Yeah, that’s a total lie.  My destination of choice has always been “traditionally published YA author.”  I want my book on the shelves of the bookstores that remain, and to be available through Amazon. I want to go speak to classrooms on writing and do book tours.  I want teens to send me e-mails about how much they love my characters.

But the one thing I learned a little over a decade ago, through fellow writer and teacher and best friend Joyce Sweeney, is that rarely happens overnight.  I was in her Thursday night critique group for a long time before it disbanded, and the biggest takeaway I had was PERSEVERANCE.  This industry is HARD.  It can take, Joyce suggested, ten YEARS to get an agent/book deal/etc.  And a lot of people don’t want to hear that, nor accept it, and they quit trying or they decide to self-publish.  And while I have nothing against GOOD writing being self-published (sadly, a high percentage of self-publishing does NOT fall into that category), I was determined that if I didn’t traditionally pub my YA, I would not publish it at all.

So while Your Mileage May Vary, my journey to this point has taken about ten years.  Once upon a time, I went to a panel on why boys don’t read.  It was mostly aimed at librarians and teachers, and I fall into the second category.  Two of the speakers that day were Joyce Sweeney and Alexandra Flinn.  While getting my copy of Breathing Underwater signed by Alexandra, I mentioned that someday, I’d like to be on her side of the table.  She wrote a web address on her business card and handed it to me.  She said if I was serious, this was the best organization to be a part of.  So the next day, I joined SCBWI (the Society of Children’s Book Writers and Illustrators).

And I kept writing.  And I went to conferences, which scared me to death.  I’m an introvert recovering from low self-esteem, so it was really intimidating to be around and talk to published authors.  My first conference critique netted me a fan – author Gaby Triana – who offered to look at a revision and, if she liked it, pass on a recommendation to her agent.  I thought that was IT! Connection made, my book would be published!  Ultimately, her agent at the time passed on my book, but it didn’t stop me.

I kept writing.  I kept going to conferences, and workshops, and learning and writing and schmoozing and everything you do to try to break in to the business.  I actually became FRIENDS with Alexandra Flinn.  She critiqued one of my manuscripts at a conference and really liked it.  That manuscript got a revision request from an agent, who helped me realize the book was trying to go two different directions.  Shelved and moved on.
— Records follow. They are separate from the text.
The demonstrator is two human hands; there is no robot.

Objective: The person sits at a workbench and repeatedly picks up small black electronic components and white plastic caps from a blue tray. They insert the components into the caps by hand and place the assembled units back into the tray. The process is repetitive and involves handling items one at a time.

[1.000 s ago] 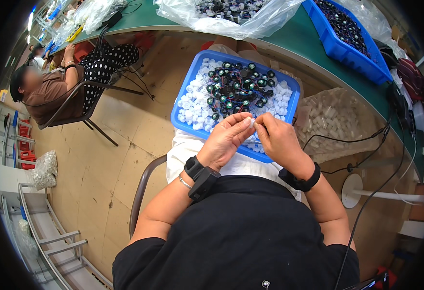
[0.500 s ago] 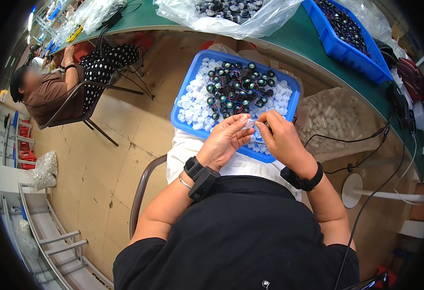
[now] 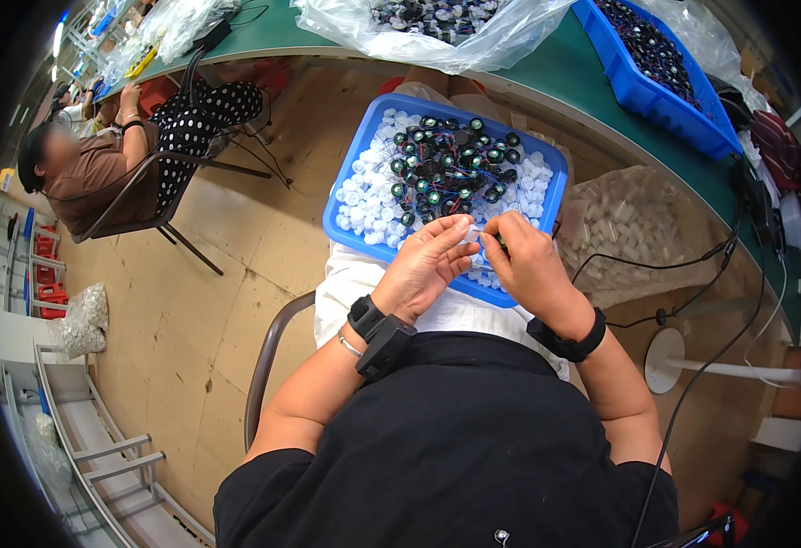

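Observation:
A blue tray (image 3: 356, 146) rests on my lap. It holds many small translucent white plastic caps (image 3: 361, 208) and, heaped over them, round black wired parts (image 3: 446, 163) with shiny faces. Above the tray's near edge, my left hand (image 3: 428, 260) pinches a clear plastic cap (image 3: 471, 235) between thumb and fingertips. My right hand (image 3: 528, 260) meets it from the other side, fingertips pressed together at the cap. A dark greenish part shows partly among the right fingers, mostly hidden by them.
Beyond the tray runs a green table (image 3: 546, 68) bearing a clear bag (image 3: 437, 46) of parts and a blue bin (image 3: 661, 82) of wired parts. A bag of pale pieces (image 3: 629, 224) lies right of the tray, near black cables. At left a co-worker (image 3: 99, 173) sits on a chair.
My right hand has turned slightly and shifted a little, its fingers now closer over the cap. My left hand stays almost still.

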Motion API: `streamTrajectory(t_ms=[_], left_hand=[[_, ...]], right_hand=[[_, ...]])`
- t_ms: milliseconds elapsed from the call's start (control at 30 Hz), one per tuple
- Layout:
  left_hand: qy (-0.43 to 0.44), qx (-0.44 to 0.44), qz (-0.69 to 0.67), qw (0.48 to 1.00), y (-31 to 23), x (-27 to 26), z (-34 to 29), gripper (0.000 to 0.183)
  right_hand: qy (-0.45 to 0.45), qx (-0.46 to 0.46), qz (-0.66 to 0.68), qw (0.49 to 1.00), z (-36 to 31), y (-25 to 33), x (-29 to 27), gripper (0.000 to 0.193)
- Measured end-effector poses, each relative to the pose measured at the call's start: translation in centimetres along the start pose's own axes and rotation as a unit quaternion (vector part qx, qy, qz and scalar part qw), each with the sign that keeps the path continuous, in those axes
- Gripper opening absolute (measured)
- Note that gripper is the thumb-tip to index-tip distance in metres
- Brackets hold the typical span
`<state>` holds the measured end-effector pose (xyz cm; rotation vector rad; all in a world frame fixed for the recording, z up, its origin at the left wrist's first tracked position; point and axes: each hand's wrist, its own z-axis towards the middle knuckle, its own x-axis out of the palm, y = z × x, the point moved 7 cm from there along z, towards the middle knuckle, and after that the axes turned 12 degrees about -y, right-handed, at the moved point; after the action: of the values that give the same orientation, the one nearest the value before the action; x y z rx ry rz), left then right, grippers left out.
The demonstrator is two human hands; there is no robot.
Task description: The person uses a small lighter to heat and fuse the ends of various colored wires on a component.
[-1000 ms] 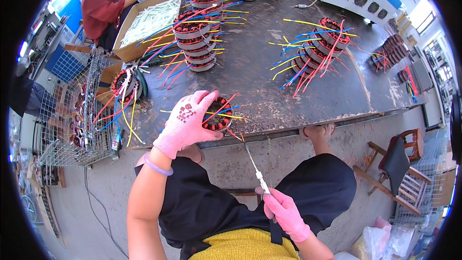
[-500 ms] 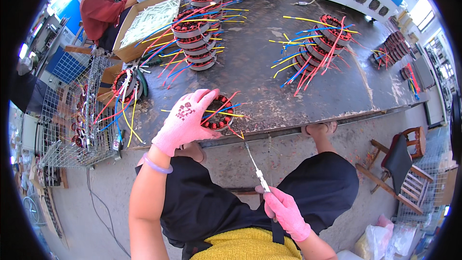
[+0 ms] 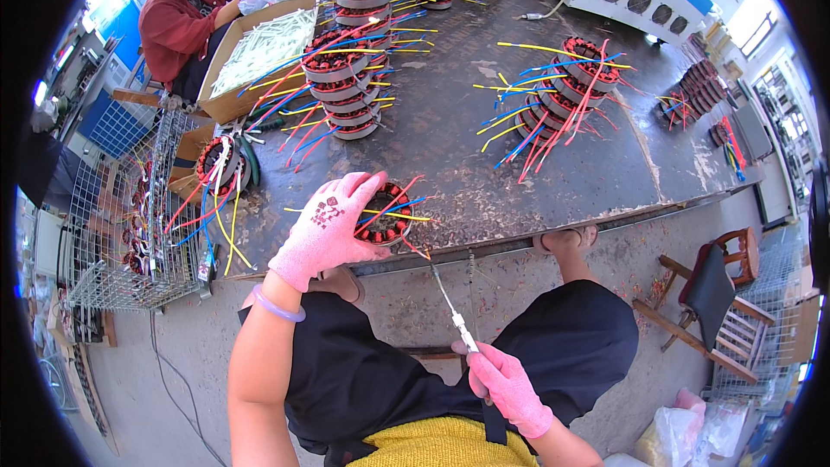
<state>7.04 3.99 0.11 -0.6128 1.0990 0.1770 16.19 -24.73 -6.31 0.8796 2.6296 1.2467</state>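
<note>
My left hand [image 3: 322, 229], in a pink glove, grips the left side of a motor stator [image 3: 386, 233] at the table's front edge. Red windings line its ring, and red, blue and yellow leads stick out. In my right hand [image 3: 512, 387], also gloved in pink, is a thin rod-like tool [image 3: 463, 329] with a white sleeve; my fingers close around its lower end. Its slender tip points up to a red lead from the stator. Whether the tip is hooked on that lead is too small to tell.
Tall stator stacks [image 3: 353, 91] rise behind my left hand. A leaning stator stack [image 3: 566, 91] stands farther right. At the left are another stator [image 3: 222, 164], a wire basket [image 3: 164, 207] and a carton of white tubes [image 3: 264, 52]. A person [image 3: 177, 26] sits beyond. A wooden chair [image 3: 709, 303] stands right.
The view has shifted slightly, moving the table's things a little left and down. Both hands keep their grips, and the tool stays at the red lead. The person's head has come farther into view.
</note>
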Motion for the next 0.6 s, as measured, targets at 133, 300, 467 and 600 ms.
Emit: streamTrajectory(t_ms=[133, 300, 467, 600], left_hand=[[-0.006, 0.005, 0.0, 1.0, 0.09, 0.05, -0.11, 0.1], [-0.008, 0.005, -0.001, 1.0, 0.14, 0.07, -0.15, 0.101], [-0.004, 0.001, -0.002, 1.0, 0.17, 0.2, -0.12, 0.101], [-0.005, 0.004, -0.003, 1.0, 0.26, 0.18, -0.25, 0.101]], right_hand=[[0.007, -0.004, -0.001, 1.0, 0.02, 0.34, 0.16, 0.038], [0.005, 0.002, -0.007, 1.0, -0.17, 0.22, 0.13, 0.041], [0.015, -0.016, -0.015, 1.0, 0.09, -0.1, -0.08, 0.041], [0.015, -0.009, -0.026, 1.0, 0.13, -0.07, -0.02, 0.04]])
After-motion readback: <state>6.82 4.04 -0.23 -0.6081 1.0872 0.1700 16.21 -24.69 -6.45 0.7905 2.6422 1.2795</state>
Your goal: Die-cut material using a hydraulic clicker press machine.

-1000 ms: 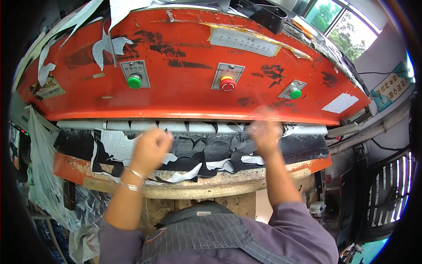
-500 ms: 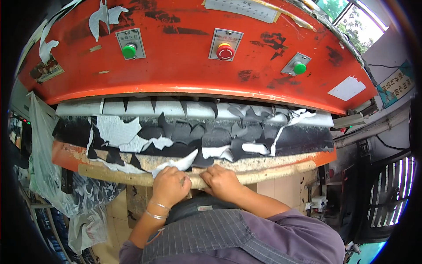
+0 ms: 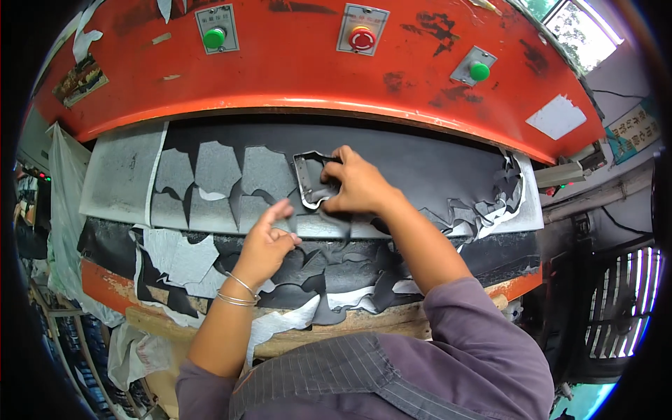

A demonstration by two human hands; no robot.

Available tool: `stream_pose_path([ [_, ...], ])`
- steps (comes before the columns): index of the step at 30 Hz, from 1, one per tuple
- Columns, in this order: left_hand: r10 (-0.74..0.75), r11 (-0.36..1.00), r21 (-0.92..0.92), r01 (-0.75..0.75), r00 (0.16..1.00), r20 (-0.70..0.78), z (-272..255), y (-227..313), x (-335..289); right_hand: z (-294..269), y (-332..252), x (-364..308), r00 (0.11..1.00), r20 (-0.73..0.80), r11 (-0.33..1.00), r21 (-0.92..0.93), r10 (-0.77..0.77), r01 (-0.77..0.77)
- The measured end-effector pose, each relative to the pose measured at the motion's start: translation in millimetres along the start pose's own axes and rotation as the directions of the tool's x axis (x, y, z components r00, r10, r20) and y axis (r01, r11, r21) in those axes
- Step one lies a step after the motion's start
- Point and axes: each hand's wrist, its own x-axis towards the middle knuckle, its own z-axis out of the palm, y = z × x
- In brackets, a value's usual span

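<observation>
A metal cutting die (image 3: 303, 183) with an open, shaped outline lies on a black sheet (image 3: 427, 157) beneath the red machine. My right hand (image 3: 360, 185) grips the die's right side, thumb at its near edge and fingers at the far edge. Left of the die, the sheet has several cut-out gaps where the grey bed (image 3: 122, 171) shows through. My left hand (image 3: 264, 245) hovers just nearer than the die, fingers apart and slightly blurred, holding nothing I can see. A dark blurred shape lies between the hands; its kind is unclear.
Two green buttons (image 3: 215, 38) (image 3: 479, 71) and a red stop button (image 3: 362, 38) face me on the red panel (image 3: 280, 77). Black and white scraps (image 3: 182, 259) lie on the front ledge above a wooden rail (image 3: 154, 323). Crumpled sheet edges (image 3: 490, 210) bunch at right.
Both hands have left the wooden rail and reached forward over the bed. My right hand now grips the cutting die. More of the grey bed and black sheet shows under the red panel.
</observation>
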Motion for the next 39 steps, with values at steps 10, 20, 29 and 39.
stream_pose_path([
  [10,-0.411,0.896,0.183,0.404,0.912,-0.004,1.4,-10.9,-32.5,35.1,-37.2,-87.5,0.982,0.172,0.749,0.66,-0.08,-0.055],
  [20,0.324,0.557,0.773,-0.302,0.937,0.133,13.9,39.3,-22.7,-21.9,94.0,-63.6,0.993,-0.082,0.993,0.095,0.083,-0.075],
  [29,0.443,0.557,0.703,-0.442,0.874,0.199,93.0,-38.8,56.1,6.8,121.4,-114.6,0.959,-0.265,0.993,0.088,0.103,-0.082],
  [39,0.446,0.554,0.682,-0.477,0.862,0.241,90.1,-36.0,58.8,2.1,135.6,-110.2,0.973,-0.233,1.0,0.026,0.007,-0.001],
])
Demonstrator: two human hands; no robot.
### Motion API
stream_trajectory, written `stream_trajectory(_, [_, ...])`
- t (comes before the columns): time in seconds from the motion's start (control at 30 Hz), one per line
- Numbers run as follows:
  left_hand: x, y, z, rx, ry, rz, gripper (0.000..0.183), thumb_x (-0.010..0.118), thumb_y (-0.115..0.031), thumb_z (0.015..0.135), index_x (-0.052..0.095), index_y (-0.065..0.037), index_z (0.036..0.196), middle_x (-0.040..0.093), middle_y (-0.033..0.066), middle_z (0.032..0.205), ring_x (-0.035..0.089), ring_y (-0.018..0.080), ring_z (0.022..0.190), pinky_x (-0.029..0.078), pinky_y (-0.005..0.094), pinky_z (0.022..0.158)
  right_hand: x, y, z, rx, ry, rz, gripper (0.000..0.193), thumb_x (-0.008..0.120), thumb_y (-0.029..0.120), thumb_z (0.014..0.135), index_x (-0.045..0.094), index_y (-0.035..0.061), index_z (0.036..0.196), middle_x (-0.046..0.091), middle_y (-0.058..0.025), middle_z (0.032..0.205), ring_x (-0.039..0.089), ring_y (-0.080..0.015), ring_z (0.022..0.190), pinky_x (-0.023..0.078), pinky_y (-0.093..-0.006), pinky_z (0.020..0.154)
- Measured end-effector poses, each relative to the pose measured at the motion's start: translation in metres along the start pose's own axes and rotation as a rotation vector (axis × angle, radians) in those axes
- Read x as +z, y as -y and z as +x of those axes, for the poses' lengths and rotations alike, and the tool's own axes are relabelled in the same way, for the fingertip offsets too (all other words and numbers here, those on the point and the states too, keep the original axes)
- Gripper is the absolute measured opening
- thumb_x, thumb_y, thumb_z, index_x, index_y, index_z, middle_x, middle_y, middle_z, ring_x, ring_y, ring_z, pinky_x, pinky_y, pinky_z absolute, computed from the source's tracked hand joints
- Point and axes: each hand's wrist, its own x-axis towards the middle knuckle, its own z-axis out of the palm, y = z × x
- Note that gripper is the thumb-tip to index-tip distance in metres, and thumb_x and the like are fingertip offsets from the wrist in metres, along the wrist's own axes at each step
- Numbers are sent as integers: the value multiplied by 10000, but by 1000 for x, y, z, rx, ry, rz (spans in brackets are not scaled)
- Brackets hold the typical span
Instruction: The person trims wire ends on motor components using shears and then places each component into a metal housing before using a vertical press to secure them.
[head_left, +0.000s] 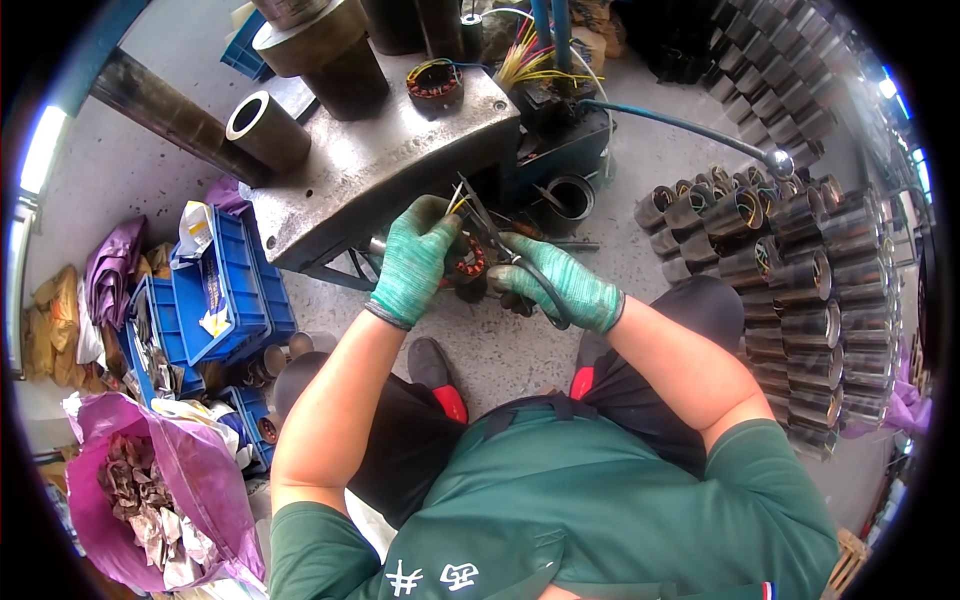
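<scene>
The left hand has its grip pinched on thin yellow wires; the right hand has its grip wrapped around scissors, blades beside the wires. A wound stator shows between both hands.

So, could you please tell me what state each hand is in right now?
Left hand: closed, holding thin yellow wires.
Right hand: closed, holding scissors.

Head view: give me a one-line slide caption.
Gloved right hand holds scissors beside thin wires pinched in the gloved left hand, near a metal bench, with metal cylinders stacked at right.
</scene>
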Motion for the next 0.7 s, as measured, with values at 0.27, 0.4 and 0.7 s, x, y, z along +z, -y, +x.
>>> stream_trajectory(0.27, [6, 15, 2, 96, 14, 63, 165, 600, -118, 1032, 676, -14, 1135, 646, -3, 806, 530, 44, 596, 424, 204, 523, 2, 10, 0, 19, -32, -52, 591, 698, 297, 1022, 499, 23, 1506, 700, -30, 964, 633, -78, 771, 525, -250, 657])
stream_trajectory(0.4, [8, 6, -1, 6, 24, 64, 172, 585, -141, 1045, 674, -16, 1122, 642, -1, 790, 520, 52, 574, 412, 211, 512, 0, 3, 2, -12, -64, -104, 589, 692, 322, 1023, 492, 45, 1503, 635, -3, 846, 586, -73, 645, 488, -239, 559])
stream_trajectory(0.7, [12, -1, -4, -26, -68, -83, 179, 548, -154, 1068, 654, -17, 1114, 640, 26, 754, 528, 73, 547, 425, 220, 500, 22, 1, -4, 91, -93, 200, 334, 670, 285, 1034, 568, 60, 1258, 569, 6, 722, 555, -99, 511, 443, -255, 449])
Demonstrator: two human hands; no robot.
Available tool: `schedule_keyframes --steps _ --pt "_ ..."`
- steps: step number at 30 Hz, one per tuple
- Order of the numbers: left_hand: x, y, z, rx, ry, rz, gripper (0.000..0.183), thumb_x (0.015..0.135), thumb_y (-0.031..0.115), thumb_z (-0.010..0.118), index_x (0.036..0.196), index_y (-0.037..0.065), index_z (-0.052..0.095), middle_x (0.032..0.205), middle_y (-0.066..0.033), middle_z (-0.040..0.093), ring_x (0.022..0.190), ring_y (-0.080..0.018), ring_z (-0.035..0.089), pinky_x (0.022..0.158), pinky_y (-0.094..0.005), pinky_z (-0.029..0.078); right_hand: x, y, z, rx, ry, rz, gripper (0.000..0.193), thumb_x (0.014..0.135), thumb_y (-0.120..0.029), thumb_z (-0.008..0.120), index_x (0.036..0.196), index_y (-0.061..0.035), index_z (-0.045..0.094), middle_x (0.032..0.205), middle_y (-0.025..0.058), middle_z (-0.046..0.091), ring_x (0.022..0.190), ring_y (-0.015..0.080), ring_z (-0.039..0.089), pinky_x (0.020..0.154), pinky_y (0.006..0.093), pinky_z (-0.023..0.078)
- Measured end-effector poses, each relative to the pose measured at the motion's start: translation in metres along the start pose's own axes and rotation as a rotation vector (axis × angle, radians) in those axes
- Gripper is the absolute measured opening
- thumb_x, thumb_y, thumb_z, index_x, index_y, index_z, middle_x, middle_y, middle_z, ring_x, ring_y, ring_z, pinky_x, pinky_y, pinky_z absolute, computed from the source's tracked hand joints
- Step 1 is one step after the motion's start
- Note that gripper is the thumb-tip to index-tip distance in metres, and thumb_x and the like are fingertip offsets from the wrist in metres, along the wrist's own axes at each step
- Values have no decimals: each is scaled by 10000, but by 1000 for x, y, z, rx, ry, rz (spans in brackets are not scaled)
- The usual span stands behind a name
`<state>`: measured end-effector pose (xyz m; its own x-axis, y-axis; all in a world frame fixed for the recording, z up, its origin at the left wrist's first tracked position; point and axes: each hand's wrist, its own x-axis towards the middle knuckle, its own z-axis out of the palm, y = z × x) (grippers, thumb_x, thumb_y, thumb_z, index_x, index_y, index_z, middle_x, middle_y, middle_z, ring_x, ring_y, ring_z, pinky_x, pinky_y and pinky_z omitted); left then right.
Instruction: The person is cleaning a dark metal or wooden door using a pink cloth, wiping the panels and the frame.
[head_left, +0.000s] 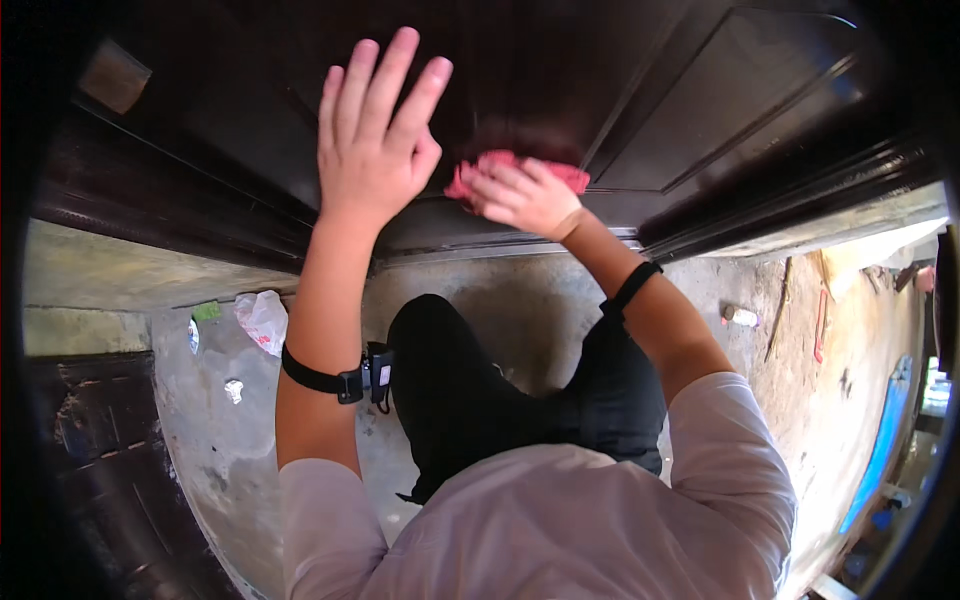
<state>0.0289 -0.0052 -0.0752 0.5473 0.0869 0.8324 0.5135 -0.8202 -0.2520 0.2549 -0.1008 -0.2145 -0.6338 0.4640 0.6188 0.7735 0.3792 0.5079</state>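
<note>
Shirt cropped, red cloth part-hidden

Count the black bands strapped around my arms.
2. One band circles your left forearm, with a small device beside it; the other band circles your right forearm, whose right hand lies over the red cloth. Your sleeves could hide others.

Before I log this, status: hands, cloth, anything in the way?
Right hand over red cloth at dark panelled door. Left hand open, empty, door contact unclear. Plastic bag on concrete floor, off left, away from cloth.
</note>
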Motion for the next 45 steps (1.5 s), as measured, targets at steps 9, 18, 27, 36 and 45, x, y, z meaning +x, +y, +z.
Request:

Rejections are a part of the business, and as much as they hurt, every no is one step closer to a yes.  My next foray into securing an agent was almost successful as well – except the book I was pitching had a character dying from leukemia, and John Green had just released The Fault in Our Stars – no one wanted “sick lit.”

Back to the drawing board.  More writing, more workshops, more conferences.

Sold My Soul to Rock and Roll is the book of my heart, more than any other I’ve written to date.  And I went through a couple of rounds with agents who liked it, but didn’t love it.  My current agent took over a year to offer representation.  She requested the full, suggested revisions, and offered to look at it again if I chose to revise.  I did, and resubmitted, and she’s now my agent.

It took about TEN YEARS.  Ten years, five books, countless workshops.  And I’m still not at the destination.  Getting the agent is one step on the path.  Now, I have to revise the book one more time, work with my agent on a business proposal to present to publishers, and wait.

But while I wait, I must keep writing.  Because writing, after all, is a journey.